Europas Aufstieg
gründet nicht auf Menschenrechten
Von Edgar Ludwig Gärtner
Angebliche Freunde Europas sind dabei, die letzten 3.500 Jahre der menschlichen
Entwicklung umzuschreiben. Diese Umdeutung der Geistesgeschichte zielt vor
allem darauf ab, die Ur- oder Erbsünde des Menschen, die spätestens seit
Augustinus zum festen Bestandteil des abendländischen Menschenbildes gehört,
vergessen zu machen – wohl, um damit den massenhaft anstürmenden Zuwanderern
islamischen Glaubens entgegenzukommen. Denn im Islam gilt der Mensch von Geburt
an als Allah unterworfen und daher unschuldig. Wer von der Existenz der Ursünde
ausgeht, erkennt hingegen die Erlösungsbedürftigkeit des Menschen an. Und das
ist für einen gläubigen Muslim unvorstellbar. Um Missverständnisse zu
vermeiden: Es geht im Folgenden weniger um die Gnade des christlichen Glaubens,
zu der vermutlich immer nur eine Minderheit Zugang finden wird, sondern um die breite
christliche Kultur. Darin gilt der Mensch nicht als unschuldige „blonde Bestie“,
sondern als fehlbar, dem Bösen zugeneigt, unfähig, aus sich heraus das Gute zu
tun, wenngleich grundsätzlich zum Erhabenen befähigt. (Ich gehe hier zunächst nicht
auf die Perversion dieses selbstkritischen Menschenbildes durch die
Kultivierung von Schuldkomplexen ein.)
Allerdings hat sich bereits die französische Aufklärung von
diesem Menschenbild abgewandt, indem sie zunehmend die Realität des Bösen
leugnete. Nach dem neuen politisch-korrekten Narrativ beginnt die europäische
Kultur nicht mit der Christianisierung der Franken und der späteren Übernahme
des römischen Rechts sowie der griechischen Philosophie, sondern mit der am 26.
August 1789 durch die französische Nationalversammlung verabschiedeten
Allgemeinen Erklärung der Menschen- und Bürgerrechte.
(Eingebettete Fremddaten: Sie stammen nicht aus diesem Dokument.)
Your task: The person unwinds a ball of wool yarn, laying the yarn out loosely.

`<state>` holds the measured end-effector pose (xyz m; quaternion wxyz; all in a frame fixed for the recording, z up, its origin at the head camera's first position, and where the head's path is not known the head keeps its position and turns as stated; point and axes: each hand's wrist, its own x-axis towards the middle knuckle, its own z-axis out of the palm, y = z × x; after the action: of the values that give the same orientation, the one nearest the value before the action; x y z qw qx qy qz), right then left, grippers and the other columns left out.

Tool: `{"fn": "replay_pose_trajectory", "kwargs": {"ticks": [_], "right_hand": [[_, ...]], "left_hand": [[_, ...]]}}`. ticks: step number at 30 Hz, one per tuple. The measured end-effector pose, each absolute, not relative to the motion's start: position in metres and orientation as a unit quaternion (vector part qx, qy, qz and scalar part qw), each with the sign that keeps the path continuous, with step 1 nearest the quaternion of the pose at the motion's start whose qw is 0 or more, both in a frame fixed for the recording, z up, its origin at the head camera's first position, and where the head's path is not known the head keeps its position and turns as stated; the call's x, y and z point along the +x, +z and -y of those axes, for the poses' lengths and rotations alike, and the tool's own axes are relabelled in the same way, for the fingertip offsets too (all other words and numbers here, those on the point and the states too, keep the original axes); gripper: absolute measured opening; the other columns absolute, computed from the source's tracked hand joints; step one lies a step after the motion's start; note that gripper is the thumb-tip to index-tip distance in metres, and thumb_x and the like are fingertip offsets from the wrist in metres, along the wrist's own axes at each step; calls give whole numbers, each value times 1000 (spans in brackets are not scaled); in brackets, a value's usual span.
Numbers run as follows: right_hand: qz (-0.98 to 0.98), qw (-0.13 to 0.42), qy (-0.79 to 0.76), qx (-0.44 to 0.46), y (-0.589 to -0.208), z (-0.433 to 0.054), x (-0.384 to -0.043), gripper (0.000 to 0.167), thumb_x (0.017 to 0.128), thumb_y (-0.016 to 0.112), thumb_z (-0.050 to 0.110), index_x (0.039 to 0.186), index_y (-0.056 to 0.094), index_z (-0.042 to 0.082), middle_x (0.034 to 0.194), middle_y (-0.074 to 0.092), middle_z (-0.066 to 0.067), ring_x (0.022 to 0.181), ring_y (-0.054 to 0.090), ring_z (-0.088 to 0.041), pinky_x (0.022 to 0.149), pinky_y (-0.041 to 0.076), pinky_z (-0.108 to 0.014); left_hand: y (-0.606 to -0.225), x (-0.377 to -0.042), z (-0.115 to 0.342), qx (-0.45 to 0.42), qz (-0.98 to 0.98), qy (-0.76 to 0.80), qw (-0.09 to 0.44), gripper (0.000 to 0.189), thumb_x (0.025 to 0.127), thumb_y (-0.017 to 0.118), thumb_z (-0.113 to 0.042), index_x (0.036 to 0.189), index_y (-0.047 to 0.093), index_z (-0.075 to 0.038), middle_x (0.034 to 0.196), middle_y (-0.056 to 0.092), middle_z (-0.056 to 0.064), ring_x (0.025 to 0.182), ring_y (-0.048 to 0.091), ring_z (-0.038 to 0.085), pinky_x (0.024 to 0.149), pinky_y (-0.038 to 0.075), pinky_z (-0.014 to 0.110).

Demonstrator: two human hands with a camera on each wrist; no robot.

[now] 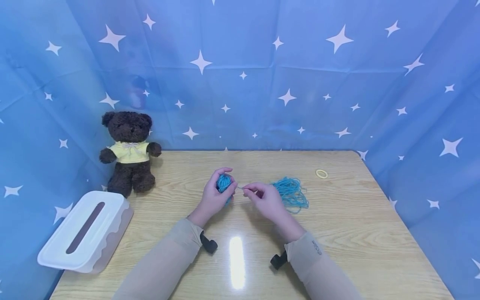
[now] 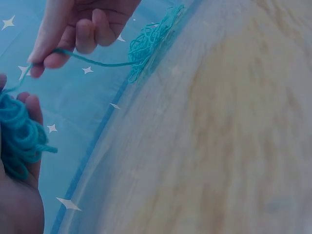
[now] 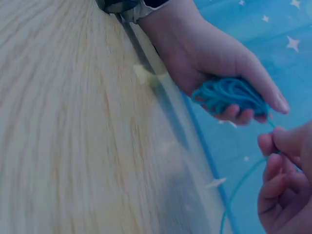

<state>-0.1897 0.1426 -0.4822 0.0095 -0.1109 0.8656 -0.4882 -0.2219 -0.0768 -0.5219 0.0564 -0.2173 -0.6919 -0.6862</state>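
My left hand (image 1: 214, 196) grips a bundle of blue yarn (image 1: 223, 182), its fingers and thumb curled round the loops. In the left wrist view a short yarn end pokes out of this bundle (image 2: 22, 131). Close by on the right, my right hand (image 1: 265, 200) pinches the strand between thumb and forefinger. A short stretch of yarn (image 1: 240, 187) runs between the two hands. From the right hand the strand (image 2: 100, 63) continues to a loose pile of blue yarn (image 1: 290, 192), which lies on the table just beyond that hand.
A pale yellow ring (image 1: 321, 173) lies at the table's back right. On the left, a brown teddy bear (image 1: 131, 152) in a yellow top sits behind a white lidded box (image 1: 84, 229) with a slot. Starry blue curtains surround the wooden table (image 1: 356, 233).
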Motion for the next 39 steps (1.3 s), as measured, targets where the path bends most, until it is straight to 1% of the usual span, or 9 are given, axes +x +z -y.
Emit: {"fn": "replay_pose_trajectory", "kwargs": {"ticks": [6, 12, 17, 22, 26, 30, 33, 37, 39], "right_hand": [[-872, -1, -480, -96, -477, -164, -184, 20, 108, 74, 35, 118, 82, 20, 97, 79, -12, 69, 59, -16, 57, 47, -26], [-869, -6, -481, -113, -476, -189, -181, 15, 107, 75, 30, 114, 82, 19, 87, 74, -10, 66, 54, -12, 58, 46, -25], [-868, -3, -484, -116, -475, -206, -180, 18, 106, 76, 27, 116, 82, 13, 100, 76, -8, 68, 52, -10, 59, 46, -24], [-876, -20, -466, -118, -478, -223, -180, 17, 107, 75, 27, 116, 81, 14, 102, 75, -8, 72, 55, -11, 63, 48, -24], [-886, -43, -445, -120, -482, -237, -181, 16, 107, 75, 25, 113, 82, 12, 97, 73, -4, 73, 55, -13, 63, 48, -25], [-894, -51, -431, -110, -484, -251, -181, 19, 107, 75, 25, 114, 82, 9, 91, 69, -5, 71, 54, -14, 61, 47, -27], [-900, -52, -422, -97, -485, -260, -180, 20, 107, 75, 26, 115, 82, 10, 89, 68, -5, 69, 54, -13, 59, 47, -27], [-901, -53, -422, -83, -485, -271, -179, 20, 106, 76, 27, 115, 83, 10, 95, 74, -5, 72, 57, -10, 61, 50, -26], [-902, -56, -422, -77, -485, -276, -178, 19, 106, 76, 26, 114, 82, 10, 97, 75, -6, 74, 58, -9, 63, 50, -25]], "left_hand": [[-522, -220, 78, -197, 690, -692, 76, 43, 107, 71, -8, 147, 56, -13, 108, 69, 14, 76, 72, 13, 63, 66, 33], [-519, -220, 79, -192, 694, -687, 100, 36, 108, 68, -8, 143, 59, -8, 107, 70, 15, 79, 73, 11, 71, 65, 28], [-519, -221, 80, -202, 689, -688, 107, 31, 110, 64, -5, 141, 58, -4, 104, 68, 25, 75, 71, 11, 69, 63, 25], [-520, -222, 80, -211, 694, -680, 108, 29, 111, 61, -4, 139, 57, 0, 100, 63, 21, 69, 64, 10, 61, 58, 25], [-519, -222, 80, -226, 696, -677, 82, 37, 107, 53, 2, 144, 52, 2, 112, 60, 29, 79, 61, 13, 67, 56, 23], [-517, -221, 81, -244, 689, -680, 56, 47, 102, 48, 8, 149, 47, 6, 125, 61, 37, 100, 66, 31, 86, 56, 22], [-517, -221, 80, -235, 694, -679, 51, 44, 108, 51, 3, 151, 48, 3, 122, 71, 30, 111, 70, 37, 96, 55, 20], [-516, -221, 79, -204, 702, -681, 39, 43, 112, 61, -11, 154, 52, -11, 113, 78, 21, 101, 77, 38, 91, 64, 26], [-515, -221, 79, -195, 702, -684, 30, 45, 112, 63, -14, 156, 52, -15, 113, 77, 20, 97, 79, 39, 88, 68, 31]]}}
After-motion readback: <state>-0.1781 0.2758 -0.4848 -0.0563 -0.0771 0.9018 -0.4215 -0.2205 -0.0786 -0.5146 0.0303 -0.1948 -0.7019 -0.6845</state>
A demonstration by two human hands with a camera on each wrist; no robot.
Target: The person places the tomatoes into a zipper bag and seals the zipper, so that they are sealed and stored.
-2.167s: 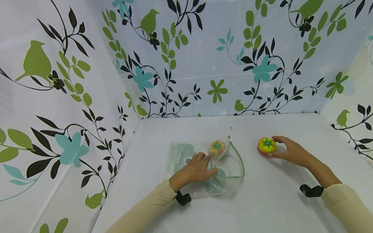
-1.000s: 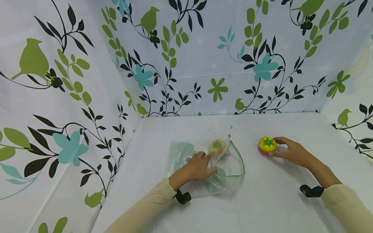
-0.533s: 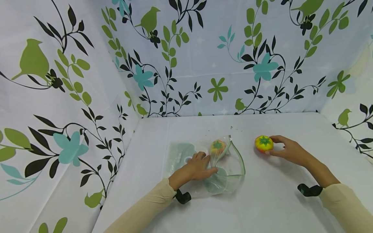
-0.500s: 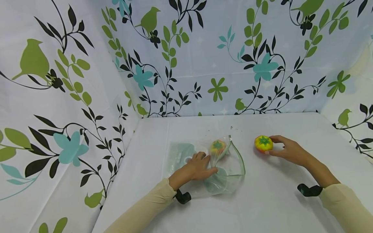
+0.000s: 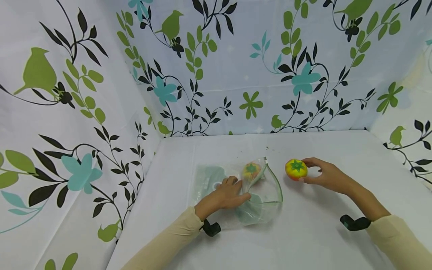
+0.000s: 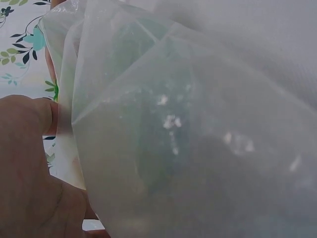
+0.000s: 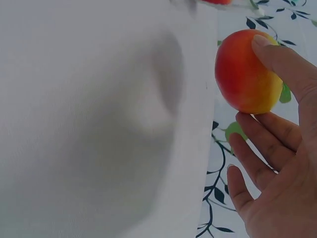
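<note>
Nearest, beige sleeves [image 5: 163,245] come in from the lower corners, each with a black wrist camera [image 5: 212,228] at the cuff. The left hand [image 5: 225,194] rests on a clear bag [image 5: 251,214] lying on the white table [image 5: 310,240]; its thumb reaches right, by the bag's mouth. Whether those fingers pinch the film I cannot tell: in the left wrist view the plastic hides most of them. The bag's green-edged mouth gapes to the right. Farther right, the right hand [image 5: 325,175] grips a fruit [image 5: 296,169], red and yellow with a green star on top, the thumb on one side and fingertips on the opposite side. The right wrist view shows its other fingers spread free of it. The gripped fruit is to the right of the bag, apart from it. A second fruit [image 5: 251,170], much alike, shows through the film beyond the left hand's fingers. Small dark specks [image 5: 267,149] dot the table's far part. Behind stands a cloth [image 5: 222,108] printed with birds, leaves and flowers.
</note>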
Es war der aus dem
französischen Zentralmassiv stammende Marquis de Lafayette, ein im
amerikanischen Unabhängigkeitskrieg zu Ruhm gelangter militärischer Führer, der
1789 als Mitglied der französischen Generalstände der Nationalversammlung einen
auf der Virgina Bill of Rights von 1776 und der noch älteren englischen Bill of
Rights sowie den politischen Philosophien von Montesquieu und Rousseau fußenden
Entwurf der Allgemeinen Menschenrechterklärung vorlegte – und das
selbstverständlich in bester Absicht.